# [Exercise]
Only one stretch of the data below should be repeated: the lines from the line containing "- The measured" through the line containing "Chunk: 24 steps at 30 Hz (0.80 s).", inclusive, exactly as they are.

# [Information supplied]
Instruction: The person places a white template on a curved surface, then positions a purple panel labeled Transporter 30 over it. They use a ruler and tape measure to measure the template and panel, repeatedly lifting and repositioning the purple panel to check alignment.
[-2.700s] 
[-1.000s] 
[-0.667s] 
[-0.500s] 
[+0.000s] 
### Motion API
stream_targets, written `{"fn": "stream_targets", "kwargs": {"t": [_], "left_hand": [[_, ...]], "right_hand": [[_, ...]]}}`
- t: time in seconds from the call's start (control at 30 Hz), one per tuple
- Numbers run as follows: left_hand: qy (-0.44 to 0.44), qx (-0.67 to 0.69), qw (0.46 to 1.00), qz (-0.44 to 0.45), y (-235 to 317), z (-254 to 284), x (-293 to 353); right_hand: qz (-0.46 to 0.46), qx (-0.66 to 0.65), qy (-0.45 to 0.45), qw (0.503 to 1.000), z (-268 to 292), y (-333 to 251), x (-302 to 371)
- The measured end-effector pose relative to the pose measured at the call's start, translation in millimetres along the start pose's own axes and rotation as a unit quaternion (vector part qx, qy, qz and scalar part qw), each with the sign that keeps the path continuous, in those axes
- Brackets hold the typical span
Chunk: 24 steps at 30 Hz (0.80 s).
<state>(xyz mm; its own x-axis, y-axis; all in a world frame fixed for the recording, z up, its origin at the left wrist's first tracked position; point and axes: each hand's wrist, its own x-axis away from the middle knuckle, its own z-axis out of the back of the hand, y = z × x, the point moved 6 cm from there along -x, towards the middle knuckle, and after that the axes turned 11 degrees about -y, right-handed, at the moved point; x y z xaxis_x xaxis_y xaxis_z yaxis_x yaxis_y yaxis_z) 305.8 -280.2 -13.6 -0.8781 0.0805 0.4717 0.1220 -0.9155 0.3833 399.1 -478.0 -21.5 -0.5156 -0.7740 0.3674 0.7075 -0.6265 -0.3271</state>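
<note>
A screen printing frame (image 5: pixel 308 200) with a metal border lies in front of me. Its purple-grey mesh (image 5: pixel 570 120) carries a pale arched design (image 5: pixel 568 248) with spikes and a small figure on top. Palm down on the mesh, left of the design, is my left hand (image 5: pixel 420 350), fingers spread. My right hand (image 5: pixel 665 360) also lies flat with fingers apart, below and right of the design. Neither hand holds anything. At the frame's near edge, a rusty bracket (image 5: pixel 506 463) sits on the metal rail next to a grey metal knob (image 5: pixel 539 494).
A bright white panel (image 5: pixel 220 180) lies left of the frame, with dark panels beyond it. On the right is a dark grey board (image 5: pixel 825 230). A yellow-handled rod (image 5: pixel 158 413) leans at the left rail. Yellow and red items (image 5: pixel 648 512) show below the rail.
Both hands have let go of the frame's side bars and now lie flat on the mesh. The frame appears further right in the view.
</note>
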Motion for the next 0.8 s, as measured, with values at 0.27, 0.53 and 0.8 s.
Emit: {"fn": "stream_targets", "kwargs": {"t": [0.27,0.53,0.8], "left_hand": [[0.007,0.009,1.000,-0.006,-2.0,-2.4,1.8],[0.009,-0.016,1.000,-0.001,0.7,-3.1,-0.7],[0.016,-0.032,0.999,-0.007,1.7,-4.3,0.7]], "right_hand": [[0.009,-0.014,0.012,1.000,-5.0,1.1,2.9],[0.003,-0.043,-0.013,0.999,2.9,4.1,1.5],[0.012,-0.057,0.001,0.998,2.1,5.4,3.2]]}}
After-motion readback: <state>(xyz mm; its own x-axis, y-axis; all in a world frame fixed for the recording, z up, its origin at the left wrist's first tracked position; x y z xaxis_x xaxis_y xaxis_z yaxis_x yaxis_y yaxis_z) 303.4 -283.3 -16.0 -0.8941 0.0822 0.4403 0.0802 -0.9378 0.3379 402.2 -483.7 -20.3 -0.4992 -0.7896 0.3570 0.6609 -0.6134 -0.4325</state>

# [Problem solution]
- The measured end-effector pose relative to the pose measured at the call's start, translation in millimetres along the start pose's own axes and rotation as a unit quaternion (vector part qx, qy, qz and scalar part qw), each with the sign that keeps the path continuous, in those axes
- Brackets hold the typical span
Chunk: 24 steps at 30 Hz (0.80 s).

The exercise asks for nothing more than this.